_EXCERPTED DATA_
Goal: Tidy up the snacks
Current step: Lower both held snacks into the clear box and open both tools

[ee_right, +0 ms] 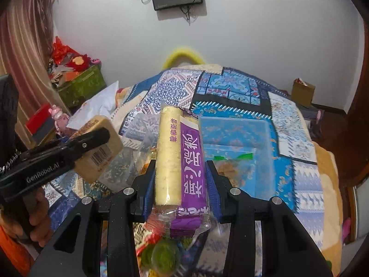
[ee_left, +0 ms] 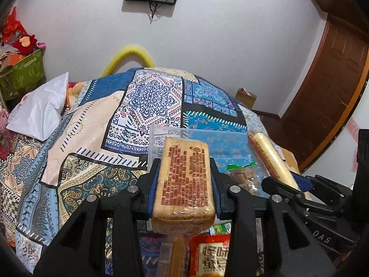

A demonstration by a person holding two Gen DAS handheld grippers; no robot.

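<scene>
My left gripper (ee_left: 183, 180) is shut on a tan wrapped biscuit pack (ee_left: 184, 180) with red print, held above the bed. The same pack (ee_right: 101, 147) and the left gripper (ee_right: 76, 150) show at the left of the right wrist view. My right gripper (ee_right: 180, 175) is shut on a purple and cream wafer pack (ee_right: 181, 159); it also shows in the left wrist view (ee_left: 269, 157) at the right. A clear plastic box (ee_right: 258, 138) lies ahead on the bedspread, with a clear bag of brown snacks (ee_right: 230, 164) in it. Below the grippers lie a red snack pack (ee_left: 211, 256) and green jelly cups (ee_right: 165, 256).
A patterned blue bedspread (ee_left: 147, 101) covers the bed. A white plastic bag (ee_left: 39, 110) lies at the left. A green box (ee_left: 23, 73) of red items stands by the wall. A cardboard box (ee_right: 302, 92) sits at the far right, near a wooden door (ee_left: 329, 92).
</scene>
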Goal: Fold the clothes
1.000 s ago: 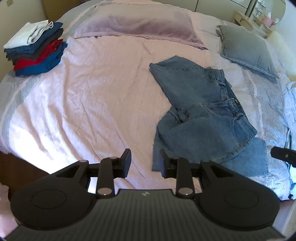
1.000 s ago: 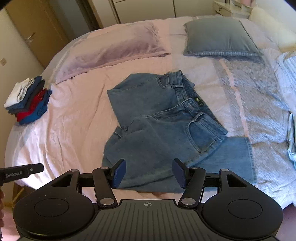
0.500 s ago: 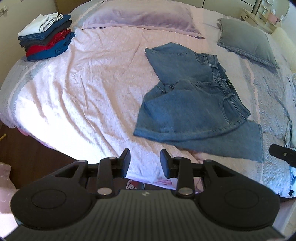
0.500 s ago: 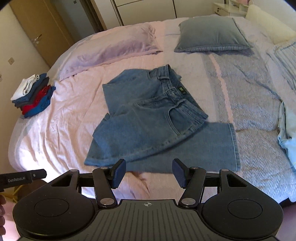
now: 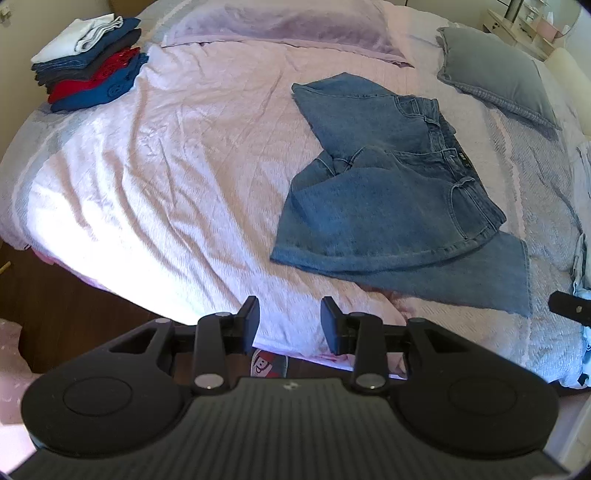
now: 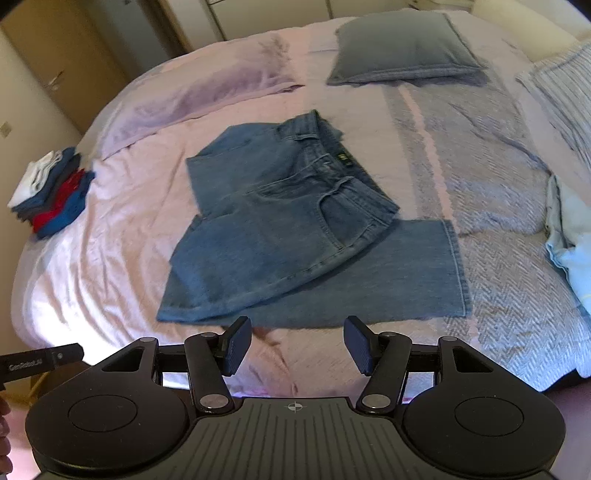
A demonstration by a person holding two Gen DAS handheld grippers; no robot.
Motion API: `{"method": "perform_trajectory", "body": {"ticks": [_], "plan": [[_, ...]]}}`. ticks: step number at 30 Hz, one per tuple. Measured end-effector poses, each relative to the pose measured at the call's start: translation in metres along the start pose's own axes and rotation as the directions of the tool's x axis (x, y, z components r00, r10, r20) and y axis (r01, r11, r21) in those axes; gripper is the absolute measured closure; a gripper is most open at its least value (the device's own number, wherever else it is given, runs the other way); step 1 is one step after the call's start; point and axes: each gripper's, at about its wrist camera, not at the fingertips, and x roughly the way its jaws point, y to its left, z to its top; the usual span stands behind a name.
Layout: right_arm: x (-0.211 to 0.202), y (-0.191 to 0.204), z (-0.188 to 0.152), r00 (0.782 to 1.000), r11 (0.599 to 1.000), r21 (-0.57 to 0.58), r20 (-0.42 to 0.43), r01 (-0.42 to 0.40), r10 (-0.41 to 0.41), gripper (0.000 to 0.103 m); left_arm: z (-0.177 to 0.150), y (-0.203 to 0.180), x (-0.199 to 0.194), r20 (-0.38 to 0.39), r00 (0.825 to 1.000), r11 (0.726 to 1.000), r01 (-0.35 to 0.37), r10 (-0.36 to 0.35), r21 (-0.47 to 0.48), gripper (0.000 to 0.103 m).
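Observation:
A pair of blue jeans lies half folded on the pink bedspread, one leg doubled over the seat and the other leg flat beneath it, reaching right. The right wrist view has the jeans just beyond the fingers. My left gripper hovers over the bed's near edge, below and left of the jeans, open and empty. My right gripper stands open wider, short of the jeans' near hem, holding nothing.
A stack of folded clothes sits at the bed's far left corner. A lilac pillow and a grey pillow lie at the head. Light blue garments lie at the right edge. A shoe is on the floor below.
Both grippers have drawn back from over the jeans toward the bed's near edge, so the jeans now lie farther ahead. The left jaws stand slightly wider.

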Motion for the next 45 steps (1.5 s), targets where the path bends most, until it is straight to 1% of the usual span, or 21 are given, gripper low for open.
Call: {"method": "perform_trajectory", "body": {"ticks": [5,8,13,16,20,25,28,32,34,35,37,39,40,41,42,43,45], "plan": [[0.013,-0.003,0.016,0.999,0.995,0.092,0.001,0.034,-0.034,0.044,0.027,0.031,0.021,-0.017,1.0,1.0,0.019,-0.019,0.006,0.07],[0.024,-0.009,0.025,0.999,0.985,0.168,0.006,0.049,-0.051,0.044,0.043,0.051,0.037,-0.031,0.999,0.999,0.025,-0.024,0.025,0.069],[0.045,-0.03,0.033,0.996,0.94,0.336,0.042,0.057,-0.076,0.044,0.06,0.076,0.072,-0.05,0.998,0.997,0.039,-0.036,0.064,0.068],[0.06,-0.044,0.033,0.997,0.905,0.423,0.039,0.046,-0.069,0.044,0.063,0.086,0.095,-0.069,0.997,0.997,0.042,-0.038,0.067,0.068],[0.084,-0.067,0.031,0.999,0.859,0.511,0.026,0.009,-0.026,0.044,0.054,0.09,0.122,-0.103,0.993,0.999,0.051,-0.05,0.014,0.067],[0.135,-0.105,0.037,0.998,0.814,0.576,0.043,-0.068,0.053,0.044,0.037,0.088,0.153,-0.125,0.989,0.994,0.064,-0.074,-0.085,0.067],[0.169,-0.133,0.046,0.995,0.791,0.603,0.055,-0.101,0.085,0.044,0.022,0.085,0.171,-0.123,0.987,0.983,0.083,-0.103,-0.163,0.067],[0.203,-0.161,0.054,0.994,0.787,0.607,0.069,-0.11,0.086,0.044,0.003,0.076,0.189,-0.132,0.984,0.966,0.086,-0.121,-0.243,0.067],[0.22,-0.173,0.055,0.991,0.777,0.616,0.079,-0.13,0.104,0.044,-0.006,0.071,0.194,-0.128,0.982,0.955,0.096,-0.136,-0.28,0.067],[0.227,-0.178,0.055,0.989,0.77,0.621,0.089,-0.147,0.117,0.044,-0.01,0.069,0.196,-0.126,0.981,0.949,0.101,-0.144,-0.297,0.067],[0.238,-0.182,0.057,0.978,0.745,0.634,0.129,-0.209,0.165,0.044,-0.018,0.065,0.2,-0.127,0.98,0.937,0.104,-0.154,-0.332,0.066],[0.246,-0.178,0.063,0.967,0.736,0.628,0.143,-0.254,0.212,0.044,-0.021,0.061,0.203,-0.114,0.981,0.93,0.105,-0.154,-0.352,0.064],[0.248,-0.175,0.066,0.966,0.739,0.622,0.139,-0.258,0.22,0.046,-0.023,0.059,0.204,-0.106,0.982,0.927,0.106,-0.154,-0.36,0.062],[0.248,-0.173,0.069,0.971,0.755,0.613,0.121,-0.235,0.204,0.071,-0.023,0.057,0.205,-0.1,0.983,0.925,0.105,-0.151,-0.364,0.061],[0.248,-0.172,0.072,0.977,0.769,0.603,0.103,-0.212,0.188,0.09,-0.023,0.055,0.206,-0.099,0.984,0.925,0.1,-0.146,-0.367,0.061],[0.245,-0.171,0.075,0.978,0.775,0.597,0.103,-0.208,0.182,0.092,-0.024,0.053,0.208,-0.098,0.985,0.923,0.095,-0.141,-0.372,0.06],[0.228,-0.175,0.08,0.96,0.75,0.598,0.179,-0.281,0.216,0.092,-0.023,0.05,0.209,-0.094,0.986,0.924,0.093,-0.137,-0.371,0.059]]}}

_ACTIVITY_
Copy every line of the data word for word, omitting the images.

_RESPONSE TO THE EXERCISE_
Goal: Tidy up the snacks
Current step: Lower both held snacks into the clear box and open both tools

[ee_right, +0 ms] 
[ee_left, +0 ms] 

A demonstration by a person holding two Gen DAS handheld grippers; no robot.

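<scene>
My left gripper (ee_left: 183, 180) is shut on a tan wrapped biscuit pack (ee_left: 184, 180) with red print, held above the bed. The same pack (ee_right: 101, 147) and the left gripper (ee_right: 76, 150) show at the left of the right wrist view. My right gripper (ee_right: 180, 175) is shut on a purple and cream wafer pack (ee_right: 181, 159); it also shows in the left wrist view (ee_left: 269, 157) at the right. A clear plastic box (ee_right: 258, 138) lies ahead on the bedspread, with a clear bag of brown snacks (ee_right: 230, 164) in it. Below the grippers lie a red snack pack (ee_left: 211, 256) and green jelly cups (ee_right: 165, 256).
A patterned blue bedspread (ee_left: 147, 101) covers the bed. A white plastic bag (ee_left: 39, 110) lies at the left. A green box (ee_left: 23, 73) of red items stands by the wall. A cardboard box (ee_right: 302, 92) sits at the far right, near a wooden door (ee_left: 329, 92).
</scene>
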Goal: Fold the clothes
1.000 s ago: 
1.000 s ago: 
0.500 s ago: 
0.500 s ago: 
now: 
now: 
A demonstration by a person holding two Gen DAS handheld grippers; no robot.
Motion API: `{"method": "perform_trajectory", "body": {"ticks": [_], "plan": [[_, ...]]}}`. ticks: step number at 30 Hz, one per tuple. Measured end-effector poses, each relative to the pose measured at the call's start: translation in metres along the start pose's own axes and rotation as the directions of the tool's x axis (x, y, z components r00, r10, r20) and y axis (r01, r11, r21) in those axes; gripper is the absolute measured closure; a gripper is most open at its least value (the device's own number, wherever else it is given, runs the other way); step 1 is one step after the call's start; point and axes: each gripper's, at about its wrist camera, not at the fingertips, and x roughly the way its jaws point, y to its left, z to its top; the usual span stands behind a name.
Layout: right_arm: x (-0.211 to 0.202), y (-0.191 to 0.204), z (-0.188 to 0.152), r00 (0.782 to 1.000), r11 (0.599 to 1.000), r21 (-0.57 to 0.58), r20 (-0.42 to 0.43), r01 (-0.42 to 0.40), r10 (-0.41 to 0.41), gripper (0.000 to 0.103 m); left_arm: z (-0.177 to 0.150), y (-0.203 to 0.180), x (-0.199 to 0.194), r20 (-0.38 to 0.39), r00 (0.825 to 1.000), r11 (0.726 to 1.000), r01 (-0.35 to 0.37), r10 (-0.36 to 0.35), r21 (-0.47 to 0.48), gripper (0.000 to 0.103 m).
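Observation:
A pair of blue jeans lies half folded on the pink bedspread, one leg doubled over the seat and the other leg flat beneath it, reaching right. The right wrist view has the jeans just beyond the fingers. My left gripper hovers over the bed's near edge, below and left of the jeans, open and empty. My right gripper stands open wider, short of the jeans' near hem, holding nothing.
A stack of folded clothes sits at the bed's far left corner. A lilac pillow and a grey pillow lie at the head. Light blue garments lie at the right edge. A shoe is on the floor below.
Both grippers have drawn back from over the jeans toward the bed's near edge, so the jeans now lie farther ahead. The left jaws stand slightly wider.
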
Motion for the next 45 steps (1.5 s), targets where the path bends most, until it is straight to 1% of the usual span, or 21 are given, gripper low for open.
Call: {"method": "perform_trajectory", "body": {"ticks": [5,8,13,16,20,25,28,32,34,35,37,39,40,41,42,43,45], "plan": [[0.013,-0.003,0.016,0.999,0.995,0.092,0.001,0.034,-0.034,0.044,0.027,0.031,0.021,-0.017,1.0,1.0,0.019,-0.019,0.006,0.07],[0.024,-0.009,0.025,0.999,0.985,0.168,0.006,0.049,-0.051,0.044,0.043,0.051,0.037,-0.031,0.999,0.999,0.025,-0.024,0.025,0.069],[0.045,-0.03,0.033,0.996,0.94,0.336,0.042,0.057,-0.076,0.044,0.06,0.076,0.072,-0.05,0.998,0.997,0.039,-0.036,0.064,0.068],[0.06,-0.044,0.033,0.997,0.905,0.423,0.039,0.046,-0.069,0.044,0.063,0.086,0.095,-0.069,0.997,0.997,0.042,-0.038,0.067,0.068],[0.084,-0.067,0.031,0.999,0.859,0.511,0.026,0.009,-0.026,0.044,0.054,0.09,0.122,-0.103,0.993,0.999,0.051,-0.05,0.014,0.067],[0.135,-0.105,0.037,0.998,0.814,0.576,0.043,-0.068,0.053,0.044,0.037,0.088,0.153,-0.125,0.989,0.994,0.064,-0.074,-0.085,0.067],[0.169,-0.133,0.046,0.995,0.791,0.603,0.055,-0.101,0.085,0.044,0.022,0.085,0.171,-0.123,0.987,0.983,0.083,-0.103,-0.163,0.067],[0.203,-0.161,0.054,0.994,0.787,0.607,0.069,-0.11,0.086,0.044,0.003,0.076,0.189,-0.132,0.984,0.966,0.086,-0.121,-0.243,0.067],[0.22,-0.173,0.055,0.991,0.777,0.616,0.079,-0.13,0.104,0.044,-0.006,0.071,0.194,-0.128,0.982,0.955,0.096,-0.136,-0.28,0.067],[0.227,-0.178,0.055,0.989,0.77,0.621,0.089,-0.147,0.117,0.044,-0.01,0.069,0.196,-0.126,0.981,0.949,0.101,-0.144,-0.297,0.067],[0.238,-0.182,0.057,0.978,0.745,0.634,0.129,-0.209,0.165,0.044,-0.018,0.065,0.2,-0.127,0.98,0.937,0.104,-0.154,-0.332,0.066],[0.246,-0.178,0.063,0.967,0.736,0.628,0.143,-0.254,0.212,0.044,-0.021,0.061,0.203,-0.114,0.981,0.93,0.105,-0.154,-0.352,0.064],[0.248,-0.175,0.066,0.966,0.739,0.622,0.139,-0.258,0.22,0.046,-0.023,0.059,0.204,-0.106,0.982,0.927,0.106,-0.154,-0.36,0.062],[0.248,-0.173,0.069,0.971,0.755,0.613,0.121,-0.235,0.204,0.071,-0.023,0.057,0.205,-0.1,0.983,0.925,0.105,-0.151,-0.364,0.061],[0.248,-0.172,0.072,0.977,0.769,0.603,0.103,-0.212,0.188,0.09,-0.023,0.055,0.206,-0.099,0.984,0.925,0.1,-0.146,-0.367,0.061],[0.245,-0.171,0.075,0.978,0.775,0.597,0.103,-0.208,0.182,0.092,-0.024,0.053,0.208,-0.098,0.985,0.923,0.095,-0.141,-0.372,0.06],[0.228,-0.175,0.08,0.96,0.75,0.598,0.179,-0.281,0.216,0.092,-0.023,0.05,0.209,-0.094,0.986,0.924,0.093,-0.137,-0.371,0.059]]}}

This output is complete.